Glossary

Separation of Duties

Compliance and Regulations

What is Separation of Duties?


Separation of duties (SoD) is a cybersecurity and governance principle that requires dividing tasks and access privileges among multiple individuals to reduce the risk of error, abuse, or unauthorized activity. By ensuring that no single user has unchecked control over critical systems or processes, SoD strengthens accountability and helps prevent insider threats, fraud, or accidental misconfigurations.


Why is Separation of Duties Important?


Separation of duties is a fundamental control across many regulatory frameworks, including NERC CIP, IEC 62443, NIST 800-53, NIS2, and TSA SD02E. It helps protect against the misuse of privileges by ensuring that sensitive tasks, such as configuring systems, approving access, or deploying updates, require involvement from more than one authorized person.



This control is especially important in high-risk environments such as critical infrastructure, industrial control systems (ICS), and operational technology (OT), where privileged access can affect physical processes, safety, and regulatory status. Without SoD, a single compromised or malicious user could make undetected changes to access policies, system configurations, or data integrity


Regulations typically require organizations to define roles, enforce access boundaries, and implement auditing mechanisms to ensure that duties remain appropriately segregated over time, even as roles change or personnel shift.

How Does Xona Help with Separation of Duties?


Xona enforces separation of duties through role-based access control (RBAC), time-based restrictions, and policy-driven access governance. Each user is assigned only the minimum necessary privileges to perform their function, and all access is logged and auditable. Administrative functions, multi-level access approvals, and session oversight can be distributed across different roles to ensure accountability.


Additionally, Xona's credential injection capability prevents users from seeing or reusing shared credentials, reducing the risk of privilege escalation. With session recording and real-time monitoring, organizations gain the transparency needed to prove enforcement of SoD during audits and respond effectively to incidents.


This structured approach helps meet compliance requirements for separation of duties while maintaining operational efficiency in secure remote access workflows.

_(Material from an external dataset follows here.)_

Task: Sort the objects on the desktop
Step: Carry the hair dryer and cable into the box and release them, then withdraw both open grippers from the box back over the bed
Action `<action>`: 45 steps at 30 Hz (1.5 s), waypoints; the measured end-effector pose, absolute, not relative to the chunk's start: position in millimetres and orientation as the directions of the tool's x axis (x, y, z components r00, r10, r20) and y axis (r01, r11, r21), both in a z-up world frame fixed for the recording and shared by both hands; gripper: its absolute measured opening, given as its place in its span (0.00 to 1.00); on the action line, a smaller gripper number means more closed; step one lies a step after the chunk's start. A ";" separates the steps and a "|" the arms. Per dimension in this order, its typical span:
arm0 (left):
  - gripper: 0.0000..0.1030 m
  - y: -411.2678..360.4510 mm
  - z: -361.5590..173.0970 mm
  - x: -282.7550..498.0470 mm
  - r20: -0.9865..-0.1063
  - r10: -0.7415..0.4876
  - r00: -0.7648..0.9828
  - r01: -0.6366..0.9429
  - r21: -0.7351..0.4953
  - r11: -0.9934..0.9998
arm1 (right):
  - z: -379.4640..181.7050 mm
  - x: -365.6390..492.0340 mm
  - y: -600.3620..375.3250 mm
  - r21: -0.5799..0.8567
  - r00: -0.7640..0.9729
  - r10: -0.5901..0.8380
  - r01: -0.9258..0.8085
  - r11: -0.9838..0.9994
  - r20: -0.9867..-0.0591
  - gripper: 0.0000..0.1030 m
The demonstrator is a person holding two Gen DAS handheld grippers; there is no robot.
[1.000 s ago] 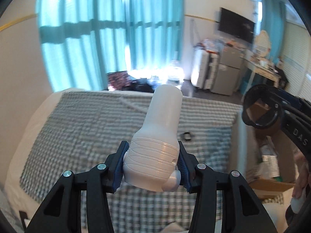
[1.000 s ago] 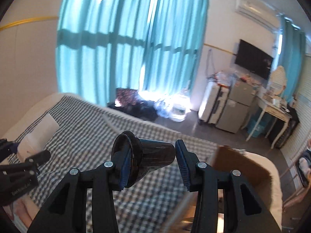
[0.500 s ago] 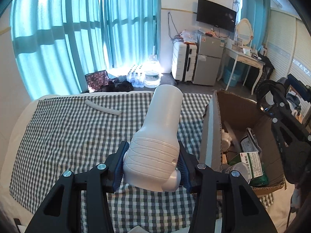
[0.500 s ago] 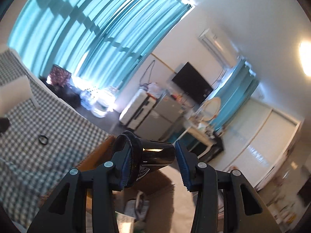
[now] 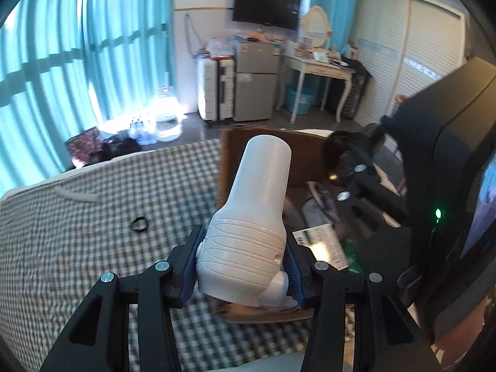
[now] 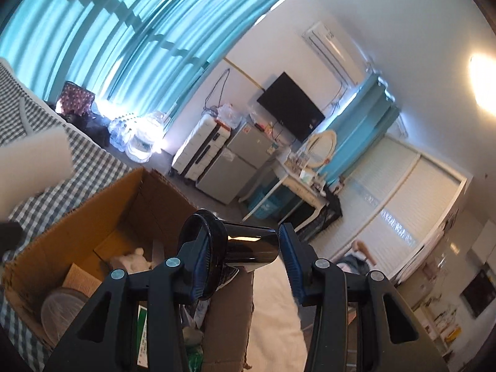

Frequently Asked Questions

What regulations require enforcement of separation of duties?

Separation of duties is a foundational control mandated by several cybersecurity frameworks, including NERC CIP, IEC 62443, TSA SD02E, NIST 800-53, and NIS2. These standards require organizations to prevent excessive privilege by dividing responsibilities across multiple roles, especially in high-risk operational environments like critical infrastructure.

Why is separation of duties critical in OT and ICS environments?

In OT and ICS environments, a single privileged user making unauthorized or mistaken changes to control systems could cause production outages, safety hazards, or regulatory violations. Enforcing SoD ensures that no individual can unilaterally execute, approve, and deploy sensitive operations, which protects against both malicious insiders and accidental missteps.

What does an effective separation of duties policy typically include?

A strong SoD policy defines clear user roles and responsibilities, ensures access is granted based on function, not convenience, and incorporates safeguards such as dual approvals, time-limited access windows, and audit logging. Over time, these controls help organizations reduce access creep, enforce least privilege, and maintain oversight of privileged activity.

How does Xona enforce separation of duties in access control workflows?

Xona uses role-based access control (RBAC) and time-based access (TBAC) to limit what users can do and when. Administrative functions like access approvals, policy changes, and session oversight can be assigned to distinct roles. Every session is logged and available for real-time monitoring or post-event review, ensuring clear accountability for each action taken.

Can Xona prevent privilege misuse caused by shared or static credentials?

Yes. Xona eliminates the need for users to know or manage shared credentials through credential injection. Credentials are securely stored and automatically injected into sessions, preventing unauthorized reuse, password sprawl, or escalation of privileges which are common violations of SoD principles.

How does Xona support audit readiness for demonstrating separation of duties?

Xona captures rich session metadata including who accessed what, when, and for how long, alongside full video recordings of each session. These records are stored immutably and can be exported to SIEM or GRC platforms to support internal reviews or formal audits, making it easy to validate that SoD policies are being enforced and followed.